Publikace na 1. lékařská fakulta |
2023

Tento text není v aktuálním jazyce dostupný. Zobrazuje se verze "en".Abstrakt

The aim of this study was to compare concentrations of endogenous N-acylethanolamine (NAE) lipid mediators-palmitoylethanolamide (PEA), oleoylethanolamide (OEA), and anandamide (AEA)-in fresh, decontaminated, cryopreserved, and freeze-dried amniotic membrane (AM) allografts, thereby determining whether AM's analgesic and anti-inflammatory efficiency related to NAEs persists during storage. The concentrations of NAEs were measured using ultra-high-performance liquid chromatography-tandem mass spectrometry.

Indirect fluorescent immunohistochemistry was used to detect the PEA PPAR-& alpha; receptor.
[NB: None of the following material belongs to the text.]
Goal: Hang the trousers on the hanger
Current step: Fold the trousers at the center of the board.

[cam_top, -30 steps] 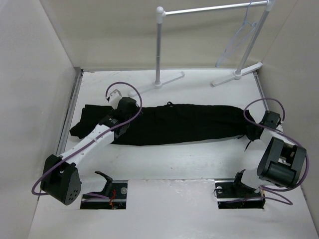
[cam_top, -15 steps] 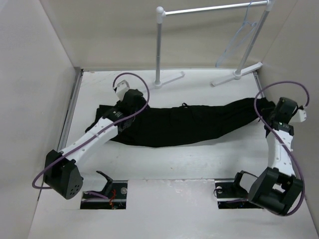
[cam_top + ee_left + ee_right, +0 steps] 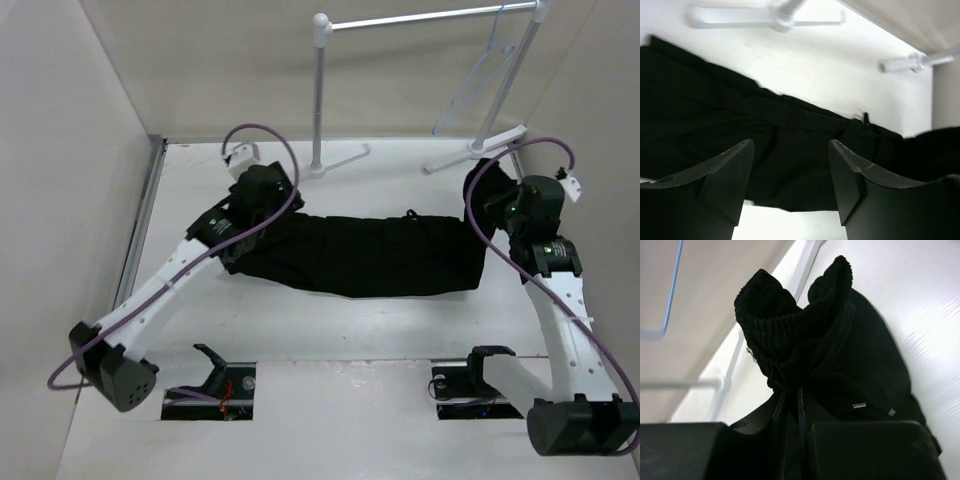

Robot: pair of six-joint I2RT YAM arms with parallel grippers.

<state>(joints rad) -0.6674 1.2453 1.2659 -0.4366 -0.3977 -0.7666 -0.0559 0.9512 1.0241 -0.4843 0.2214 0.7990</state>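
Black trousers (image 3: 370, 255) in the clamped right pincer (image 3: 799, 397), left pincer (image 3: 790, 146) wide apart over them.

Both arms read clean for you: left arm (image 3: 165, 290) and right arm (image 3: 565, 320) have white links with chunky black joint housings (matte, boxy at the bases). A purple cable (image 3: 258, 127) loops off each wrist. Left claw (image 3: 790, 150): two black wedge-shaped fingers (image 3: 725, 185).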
The concentrations of PEA, OEA, and AEA were significantly higher after decontamination.

A significant decrease was found in cryopreserved AM compared to decontaminated tissue for PEA but not for OEA and AEA. However, significantly higher values for all NAEs were detected in cryopreserved samples compared to fresh tissue before decontamination.
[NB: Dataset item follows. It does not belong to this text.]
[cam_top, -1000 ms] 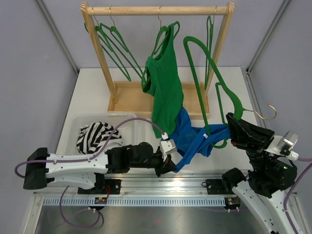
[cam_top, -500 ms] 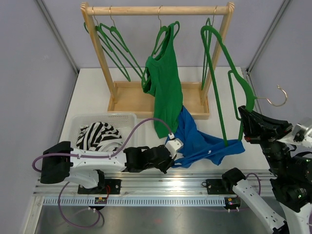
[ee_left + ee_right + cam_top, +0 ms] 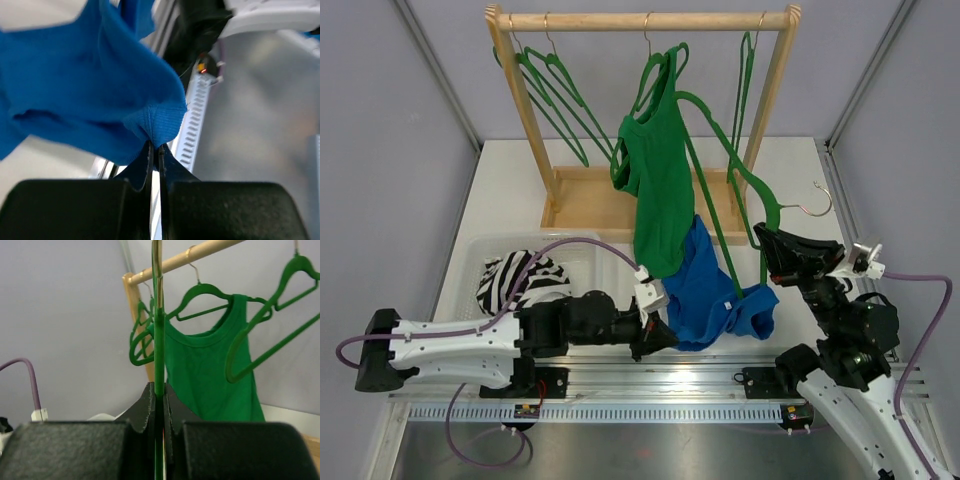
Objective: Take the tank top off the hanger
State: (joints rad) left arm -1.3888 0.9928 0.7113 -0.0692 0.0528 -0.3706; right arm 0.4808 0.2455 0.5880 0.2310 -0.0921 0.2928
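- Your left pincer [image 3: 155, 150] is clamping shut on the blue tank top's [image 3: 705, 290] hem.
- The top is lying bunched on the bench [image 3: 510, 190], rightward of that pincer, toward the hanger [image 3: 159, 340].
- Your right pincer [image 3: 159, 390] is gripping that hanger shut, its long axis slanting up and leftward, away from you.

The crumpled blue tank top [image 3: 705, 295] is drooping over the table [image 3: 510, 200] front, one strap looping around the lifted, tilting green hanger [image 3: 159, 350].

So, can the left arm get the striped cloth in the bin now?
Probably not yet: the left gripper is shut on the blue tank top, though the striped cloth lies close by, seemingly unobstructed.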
The freeze-dried AM had similar values to decontaminated AM with no statistically significant difference. The nuclear staining of the PPAR-& alpha; receptor was clearly visible in all specimens.

The stability of NAEs in AM after cryopreservation was demonstrated under tissue bank storage conditions. However, a significant decrease, but still higher concentration of PEA compared to fresh not decontaminated tissue, was found in cryopreserved, but not freeze-dried, AM.

Results indicate that NAEs persist during storage in levels sufficient for the analgesic and anti-inflammatory effects. This means that cryopreserved AM allografts released for transplant purposes before the expected expiration (usually 3-5 years) will still show a strong analgesic effect.

The same situation was confirmed for AM lyophilized after one year of storage. This work thus contributed to the clarification of the analgesic effect of NAEs in AM allografts.